Fabricate Yourself by Karl D.D. Willis of Interactive Fabrication

Fabricate Yourself is the latest project by Interactive Fabrication for the 2011 the Tangible, Embedded and Embodied Interaction Conference uses the Microsoft Kinect as a 3D scanner to then generate STL files for 3D printing…

In November 2010, Adafruit Industries offered a bounty for an open-source driver for Kinect (Thanks to Johnny Lee) which has led to some awesome projects but this is the first to our knowledge to incorporate the 3D depth map for 3D printing, software developed using openFrameworks open source C++ toolkit.

To print at the 3x3cm size they only needed to use one quarter of the full Kinect resolution, below is a full resolution scan, The holes are due to occlusion of the projected IR light and general depth camera noise.
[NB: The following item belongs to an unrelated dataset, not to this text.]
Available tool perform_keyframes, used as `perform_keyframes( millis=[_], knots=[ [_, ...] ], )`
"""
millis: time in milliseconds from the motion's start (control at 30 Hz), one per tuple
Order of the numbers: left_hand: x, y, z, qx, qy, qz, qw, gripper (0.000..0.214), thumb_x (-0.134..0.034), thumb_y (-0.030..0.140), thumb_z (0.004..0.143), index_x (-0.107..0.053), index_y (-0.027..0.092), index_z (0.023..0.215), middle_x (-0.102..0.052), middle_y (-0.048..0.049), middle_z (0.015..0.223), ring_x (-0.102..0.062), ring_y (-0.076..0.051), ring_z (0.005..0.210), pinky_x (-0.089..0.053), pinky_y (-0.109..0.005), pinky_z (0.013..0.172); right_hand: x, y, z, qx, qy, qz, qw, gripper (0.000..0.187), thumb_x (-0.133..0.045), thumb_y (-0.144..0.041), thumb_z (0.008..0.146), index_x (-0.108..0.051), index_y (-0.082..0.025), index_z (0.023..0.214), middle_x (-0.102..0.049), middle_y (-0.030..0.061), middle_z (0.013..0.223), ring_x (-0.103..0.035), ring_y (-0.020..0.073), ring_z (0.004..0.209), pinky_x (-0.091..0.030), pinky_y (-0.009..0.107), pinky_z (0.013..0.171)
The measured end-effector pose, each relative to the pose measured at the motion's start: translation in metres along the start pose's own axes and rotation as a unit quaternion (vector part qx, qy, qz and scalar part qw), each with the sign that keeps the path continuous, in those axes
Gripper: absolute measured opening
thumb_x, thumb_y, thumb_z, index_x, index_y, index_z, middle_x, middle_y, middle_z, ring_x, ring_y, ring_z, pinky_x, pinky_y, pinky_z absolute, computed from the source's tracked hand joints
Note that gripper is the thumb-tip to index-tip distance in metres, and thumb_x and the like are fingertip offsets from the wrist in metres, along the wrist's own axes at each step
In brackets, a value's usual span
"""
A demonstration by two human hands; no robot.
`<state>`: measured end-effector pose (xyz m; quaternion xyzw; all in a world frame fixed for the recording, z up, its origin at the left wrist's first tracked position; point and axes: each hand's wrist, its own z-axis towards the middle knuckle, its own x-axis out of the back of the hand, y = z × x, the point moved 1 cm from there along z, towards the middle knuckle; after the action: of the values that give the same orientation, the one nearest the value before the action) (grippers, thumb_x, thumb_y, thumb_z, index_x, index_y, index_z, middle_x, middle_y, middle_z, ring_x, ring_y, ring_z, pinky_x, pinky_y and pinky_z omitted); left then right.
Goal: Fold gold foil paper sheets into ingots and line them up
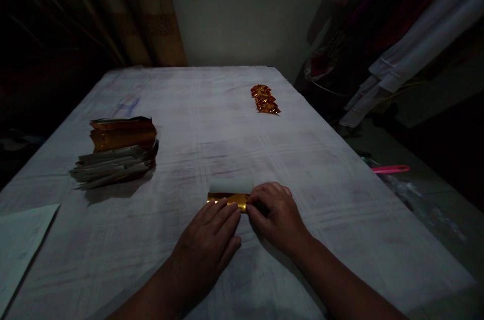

This is obviously a very early iteration of something we are sure to see more of, possibly with two Kinects used simultaneously someone will be able to remove the ‘shadow’ to get a full 3D scan of an object which will be an awesome way to make 3D printing more accessibe for repair jobs, to copy and modify existing objects, to reduce the CAD barrier and it just looks like fun…. I do hope he releases the code..

Karl D.D. Willis also brought us the Beautiful Modeler which used the iPad as a 3D modeling interface including tilt control and multi-touch.. For video of the Fabricate Yourself project read on…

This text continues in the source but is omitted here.